Nel dettaglio, il giudice rimettente osserva che la limitazione dell’utilizzo del telefono cellulare, avvenendo in assenza di riserva di giurisdizione, ed essendo disposta da una autorità amministrativa, violerebbe l’art. 15 Cost., dal momento che a valutare i presupposti per l’applicazione della misura è un’autorità amministrativa. Ad essere violato sarebbe anche l’art. 21 Cost., perché le disposizioni censurate comprometterebbero gravemente la libertà di manifestazione del pensiero nella sfera della partecipazione alla vita pubblica, con riguardo alla libertà di informare, di essere informati (o di ricevere informazioni) e di informarsi (o di ricercare informazioni).
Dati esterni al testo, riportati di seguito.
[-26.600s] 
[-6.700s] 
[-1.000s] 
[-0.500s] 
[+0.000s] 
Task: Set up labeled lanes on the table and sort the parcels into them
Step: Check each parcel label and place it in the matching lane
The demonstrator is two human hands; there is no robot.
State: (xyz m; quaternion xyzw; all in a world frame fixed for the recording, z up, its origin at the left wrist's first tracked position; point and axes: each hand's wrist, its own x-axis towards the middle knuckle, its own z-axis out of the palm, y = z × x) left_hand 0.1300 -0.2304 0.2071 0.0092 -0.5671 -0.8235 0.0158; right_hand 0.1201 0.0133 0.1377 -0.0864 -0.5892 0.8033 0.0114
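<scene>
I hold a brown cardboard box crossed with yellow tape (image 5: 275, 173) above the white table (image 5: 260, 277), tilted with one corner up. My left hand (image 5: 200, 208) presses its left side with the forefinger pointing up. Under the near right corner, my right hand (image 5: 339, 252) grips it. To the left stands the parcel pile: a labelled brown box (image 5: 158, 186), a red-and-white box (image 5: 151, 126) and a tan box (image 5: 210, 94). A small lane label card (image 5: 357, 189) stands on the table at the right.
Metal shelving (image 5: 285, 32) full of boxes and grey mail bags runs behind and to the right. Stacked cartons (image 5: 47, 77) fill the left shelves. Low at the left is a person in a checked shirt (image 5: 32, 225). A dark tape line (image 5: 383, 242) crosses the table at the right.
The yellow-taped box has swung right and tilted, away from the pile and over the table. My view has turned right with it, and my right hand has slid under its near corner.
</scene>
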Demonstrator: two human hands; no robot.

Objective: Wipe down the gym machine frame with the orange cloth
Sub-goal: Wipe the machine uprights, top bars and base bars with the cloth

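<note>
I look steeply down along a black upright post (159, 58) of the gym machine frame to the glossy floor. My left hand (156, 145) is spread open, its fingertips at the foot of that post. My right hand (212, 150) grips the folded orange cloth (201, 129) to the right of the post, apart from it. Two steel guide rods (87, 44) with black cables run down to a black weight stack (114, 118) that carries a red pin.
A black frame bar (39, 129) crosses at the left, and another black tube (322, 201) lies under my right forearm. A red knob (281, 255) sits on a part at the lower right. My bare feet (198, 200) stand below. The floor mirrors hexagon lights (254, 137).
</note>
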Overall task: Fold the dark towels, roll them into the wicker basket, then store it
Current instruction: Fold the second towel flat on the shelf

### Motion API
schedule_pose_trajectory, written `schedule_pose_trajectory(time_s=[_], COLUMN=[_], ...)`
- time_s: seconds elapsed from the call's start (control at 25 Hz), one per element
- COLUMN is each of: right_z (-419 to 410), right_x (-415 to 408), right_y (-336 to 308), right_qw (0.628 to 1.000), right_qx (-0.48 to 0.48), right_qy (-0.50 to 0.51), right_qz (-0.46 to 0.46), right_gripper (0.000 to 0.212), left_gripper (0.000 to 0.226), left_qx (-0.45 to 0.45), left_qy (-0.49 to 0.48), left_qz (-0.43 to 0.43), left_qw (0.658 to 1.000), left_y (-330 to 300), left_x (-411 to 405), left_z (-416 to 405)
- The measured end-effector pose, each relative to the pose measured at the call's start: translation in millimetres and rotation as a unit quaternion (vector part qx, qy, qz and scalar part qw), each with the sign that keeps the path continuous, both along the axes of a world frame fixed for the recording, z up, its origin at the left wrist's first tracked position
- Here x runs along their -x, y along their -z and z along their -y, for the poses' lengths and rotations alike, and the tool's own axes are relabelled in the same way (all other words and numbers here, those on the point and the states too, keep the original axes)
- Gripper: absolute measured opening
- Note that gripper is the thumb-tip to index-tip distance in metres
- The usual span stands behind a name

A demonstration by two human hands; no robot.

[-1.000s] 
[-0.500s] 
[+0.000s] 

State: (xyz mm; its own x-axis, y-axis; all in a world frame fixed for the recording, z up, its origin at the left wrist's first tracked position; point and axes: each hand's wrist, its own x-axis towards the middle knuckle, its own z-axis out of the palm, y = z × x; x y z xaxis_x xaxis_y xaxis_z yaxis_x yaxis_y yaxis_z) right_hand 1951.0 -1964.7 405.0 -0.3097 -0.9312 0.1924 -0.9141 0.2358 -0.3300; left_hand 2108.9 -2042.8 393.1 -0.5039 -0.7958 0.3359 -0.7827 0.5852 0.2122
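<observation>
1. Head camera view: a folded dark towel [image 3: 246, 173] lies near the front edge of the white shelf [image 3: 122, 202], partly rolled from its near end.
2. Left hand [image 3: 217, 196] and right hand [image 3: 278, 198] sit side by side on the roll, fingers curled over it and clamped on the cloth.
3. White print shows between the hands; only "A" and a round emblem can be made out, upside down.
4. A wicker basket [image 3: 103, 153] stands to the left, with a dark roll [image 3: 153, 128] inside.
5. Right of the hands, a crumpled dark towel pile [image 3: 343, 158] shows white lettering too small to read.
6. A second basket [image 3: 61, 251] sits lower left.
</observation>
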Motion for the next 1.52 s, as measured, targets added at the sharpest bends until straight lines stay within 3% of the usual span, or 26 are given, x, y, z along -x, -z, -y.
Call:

Inoltre, il divieto di possesso e utilizzo del telefono cellulare, conseguente all’emissione dell’avviso orale del Questore, si porrebbe in contrasto anche con l’art. 3 Cost., per il fatto di determinare «l’isolamento dell’individuo e la difficoltà di reinserimento sociale dei soggetti più svantaggiati». Infine, sarebbe menomato anche il principio di tassatività in materia penale, garantito dall’art. 25 Cost., perché il divieto emanato dall’autorità amministrativa non indicherebbe il periodo di vigenza dello stesso, esponendo il soggetto passivo al rischio di incorrere nel reato per un tempo non determinato.

La Consulta, richiamando interamente la sentenza n. 2 del 2023, depositata il 12 gennaio 2023, con la quale si era già dichiarata l’illegittimità costituzionale, per violazione dell’art. 15 Cost., dell’art. 3, comma 4, del d.lgs. n. 159 del 2011, ribadisce che il Questore non può autonomamente disporre la misura di prevenzione consistente nel divieto di possedere o utilizzare telefoni cellulari, ma, trattandosi di un provvedimento che incide sulla libertà di comunicazione, la decisione spetta all’autorità giudiziaria, come prevede l’art. 15 della Costituzione.

In conclusione, in conformità con quanto già statuito lo scorso anno, la Consulta ha ritenuto che per effetto della suddetta dichiarazione di illegittimità costituzionale, è venuta meno la norma ricavabile, secondo l’interpretazione invalsa nel diritto vivente, dall’art. 3, comma 4, del d.lgs. n. 159 del 2011, che vieta il possesso e l’utilizzo del telefono cellulare a chi sia destinatario di un avviso orale rafforzato del Questore.

Pertanto, l’inosservanza del medesimo divieto non integra più il reato di cui all’art. 76, comma 2, del medesimo d.lgs. n. 159 del 2011.